You should see the correctly rounded answer, 15.07 (the actual answer is 15.065). Now let’s imagine we are also told to subtract 15 from it; enter

=3.013 * 5 - 15

The chances are quite good that your spreadsheet is now showing 0.06, and not 0.07. Entering the same thing on your calculator should verify that this is wrong(you’ll get 15.065, minus 15 = 0.065, rounded to 2 d.p. is 0.07).

If the exam board had provided a spreadsheet to its examiners to help with the marking, and it causes this kind of error, students are going to lose marks for writing the correct answer. That might make the difference between someone going to university and not; you might have messed up their entire life simply because you didn’t understand that spreadsheets do arithmetic in binary and not decimal.

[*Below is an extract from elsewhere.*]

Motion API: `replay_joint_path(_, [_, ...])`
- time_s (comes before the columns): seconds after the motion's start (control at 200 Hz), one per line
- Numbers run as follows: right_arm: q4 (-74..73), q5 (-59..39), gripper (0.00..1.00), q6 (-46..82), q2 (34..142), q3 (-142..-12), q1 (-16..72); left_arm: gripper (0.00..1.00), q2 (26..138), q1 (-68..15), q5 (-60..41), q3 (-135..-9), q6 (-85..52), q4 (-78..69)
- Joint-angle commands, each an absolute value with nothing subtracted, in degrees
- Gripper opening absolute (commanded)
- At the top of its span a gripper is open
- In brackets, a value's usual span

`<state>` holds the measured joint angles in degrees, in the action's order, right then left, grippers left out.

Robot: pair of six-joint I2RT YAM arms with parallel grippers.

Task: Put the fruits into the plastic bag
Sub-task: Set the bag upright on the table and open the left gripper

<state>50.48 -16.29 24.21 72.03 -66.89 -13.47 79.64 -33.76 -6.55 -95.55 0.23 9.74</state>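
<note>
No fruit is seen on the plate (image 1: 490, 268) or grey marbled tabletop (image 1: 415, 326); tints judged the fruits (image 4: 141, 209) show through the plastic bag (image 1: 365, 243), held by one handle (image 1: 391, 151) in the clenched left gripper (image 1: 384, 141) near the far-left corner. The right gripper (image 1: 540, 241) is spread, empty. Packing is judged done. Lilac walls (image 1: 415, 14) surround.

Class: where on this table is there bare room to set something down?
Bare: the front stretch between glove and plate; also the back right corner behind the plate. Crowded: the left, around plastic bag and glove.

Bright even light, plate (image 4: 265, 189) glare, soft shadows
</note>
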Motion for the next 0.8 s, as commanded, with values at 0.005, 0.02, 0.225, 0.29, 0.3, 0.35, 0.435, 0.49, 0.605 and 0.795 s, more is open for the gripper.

How can we fix this problem? Well, computers can accurately represent integers, so you could just multiply everything by 1,000 and then divide at the end; i.e. enter

=(3013 * 5 - 15000) / 1000

which will correctly round to 0.07. Yes, that’s right, you get different answers in your spreadsheet from

=(3.013 * 5 - 15)

and

=(3013 * 5 - 15000) / 1000

and not only that, but the latter is more accurate in spite of having an extra calculation in it (welcome to floating point, by the way).

The best solution, of course, is to use something that does decimal arithmetic when you actually care about having an accurate decimal result.